## Data excerpt

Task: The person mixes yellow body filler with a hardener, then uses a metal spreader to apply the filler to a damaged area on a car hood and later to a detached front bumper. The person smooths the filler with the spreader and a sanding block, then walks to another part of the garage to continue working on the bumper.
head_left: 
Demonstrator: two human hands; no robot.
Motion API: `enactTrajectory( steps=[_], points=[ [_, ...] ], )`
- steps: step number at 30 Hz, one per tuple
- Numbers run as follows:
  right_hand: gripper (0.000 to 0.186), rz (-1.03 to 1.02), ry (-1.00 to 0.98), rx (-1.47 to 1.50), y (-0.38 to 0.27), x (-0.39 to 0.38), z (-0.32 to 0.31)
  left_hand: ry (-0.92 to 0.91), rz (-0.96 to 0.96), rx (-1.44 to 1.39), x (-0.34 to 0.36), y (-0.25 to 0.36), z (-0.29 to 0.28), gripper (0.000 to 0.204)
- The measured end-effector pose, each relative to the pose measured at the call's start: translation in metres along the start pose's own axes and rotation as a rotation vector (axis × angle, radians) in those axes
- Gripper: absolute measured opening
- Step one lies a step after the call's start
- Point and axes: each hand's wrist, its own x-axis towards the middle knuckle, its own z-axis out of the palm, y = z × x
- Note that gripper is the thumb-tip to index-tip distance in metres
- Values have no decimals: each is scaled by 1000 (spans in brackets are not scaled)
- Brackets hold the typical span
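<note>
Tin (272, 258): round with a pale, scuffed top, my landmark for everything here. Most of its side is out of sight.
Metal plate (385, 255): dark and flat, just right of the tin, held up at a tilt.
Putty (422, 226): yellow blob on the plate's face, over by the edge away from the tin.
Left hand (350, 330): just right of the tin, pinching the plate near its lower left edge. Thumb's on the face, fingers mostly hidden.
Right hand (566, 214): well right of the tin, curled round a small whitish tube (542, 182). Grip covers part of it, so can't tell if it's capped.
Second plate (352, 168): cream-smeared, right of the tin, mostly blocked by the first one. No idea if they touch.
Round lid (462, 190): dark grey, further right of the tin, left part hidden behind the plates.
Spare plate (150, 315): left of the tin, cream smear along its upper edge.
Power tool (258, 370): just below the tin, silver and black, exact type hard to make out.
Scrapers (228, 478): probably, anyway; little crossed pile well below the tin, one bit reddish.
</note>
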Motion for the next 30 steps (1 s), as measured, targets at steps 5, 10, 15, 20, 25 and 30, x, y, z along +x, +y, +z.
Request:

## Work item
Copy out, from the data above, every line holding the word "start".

## Output below
- The measured end-effector pose, each relative to the pose measured at the call's start: translation in metres along the start pose's own axes and rotation as a rotation vector (axis × angle, radians) in those axes
- Step one lies a step after the call's start

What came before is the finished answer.